The tail of Dreadnoughtus schrani has several characteristic features included in the diagnosis of the species. The first vertebra of the tail has a ridge on its ventral surface called a keel. In the first third of the tail, the bases of the neural spines are extensively subdivided into cavities caused by contact with air sacs (part of the dinosaur's respiratory system). In addition, the anterior and posterior boundaries of these neural spines have distinct ridges (pre- and postspinal laminae) connecting them to the pre- and postzygapophyses (the articulation points of the neural arches). In the middle of its tail, the vertebrae have a triangular process that extends over the centrum towards each preceding vertebra.

Just like modern archosaurs with tails (crocodilians, for example), D. schrani had bones below the vertebrae called chevrons or haemel arches. These bones connect with the ventral surface of the vertebrae and are Y-shaped when viewed anteriorly. In Dreadnoughtus schrani the bottom stem of the "Y" is broadly expanded, likely for the attachment of muscles.

The shoulder girdle and forelimb of D. schrani also exhibit unique features. An oblique ridge crosses the interior face of the scapular blade, extending from the top side near the far end of the blade to the bottom side near the base of the scapular blade. Finally, each end of the radius exhibits a unique form: the top, or proximal end, has a distinct concave embayment on its posterior face while the bottom, or distal end, is nearly square in shape instead of broadly expanded.

==Classification==
Based on a cladistic analysis, Dreadnoughtus schrani appears to be a "derived" basal titanosaur that is not quite a lithostrotian. Lacovara et al. (2014) note that because of the wide array of relatively "advanced" and "primitive" features in the skeleton of Dreadnoughtus schrani and the current instability of titanosaurian interrelationships, future analyses may find widely differing positions for it within Titanosauria.

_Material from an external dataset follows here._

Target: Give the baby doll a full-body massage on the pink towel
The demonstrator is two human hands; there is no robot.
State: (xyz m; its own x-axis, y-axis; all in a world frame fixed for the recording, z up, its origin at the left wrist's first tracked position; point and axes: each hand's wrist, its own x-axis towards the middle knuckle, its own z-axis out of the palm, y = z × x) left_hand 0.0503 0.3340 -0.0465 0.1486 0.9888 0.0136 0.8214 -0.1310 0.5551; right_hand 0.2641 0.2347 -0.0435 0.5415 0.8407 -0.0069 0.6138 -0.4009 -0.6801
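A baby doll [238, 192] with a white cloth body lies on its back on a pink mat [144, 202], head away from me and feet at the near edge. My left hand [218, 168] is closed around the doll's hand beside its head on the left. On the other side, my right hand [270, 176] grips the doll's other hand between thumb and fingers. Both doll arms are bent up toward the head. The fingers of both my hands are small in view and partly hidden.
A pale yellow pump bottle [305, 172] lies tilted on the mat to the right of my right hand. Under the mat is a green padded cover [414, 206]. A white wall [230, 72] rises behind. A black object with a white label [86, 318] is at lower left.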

However, in a subsequent analysis of its limb bones, Ullman & Lacovara found that Dreadnoughtus possessed many of the characteristics of lithostrotians (in particular, it shares a number of traits with Aeolosaurus and Gondwanatitan), which collectively may indicate that it is actually a lithostrotian closely related to Aeolosauridae. While no new phylogenetic analysis was conducted, they suggested that future cladistic analyses should investigate the relationships between Dreadnoughtus, Aeolosaurus, and Gondwanatitan.

==Paleobiology==
The holotype specimen was likely not fully grown when it died. The histology of the holotype humerus, which shows a lack of an external fundamental system (an outer layer of bone found only in fully-grown vertebrates) and abundant fast-deposited or still-growing woven tissue in the primary fibrolamellar bone of the outer bone cortex, led Lacovara et al. (2014) to determine that the specimen was still growing when it died.

==Taphonomy==
Based on the sedimentary deposits at the site, the two Dreadnoughtus schrani specimens appear to have been buried quickly during a fluvial avulsion event, or break in a levee resulting in a flood. This event generated a liquefacted crevasse splay deposit which entombed the two dinosaurs. Thus, rapid and relatively deep burial of the Dreadnoughtus type specimen accounts for its extraordinary completeness. Numerous small theropod teeth found amongst the bones are likely evidence of scavenging, most likely by megaraptorans, perhaps Orkoraptor.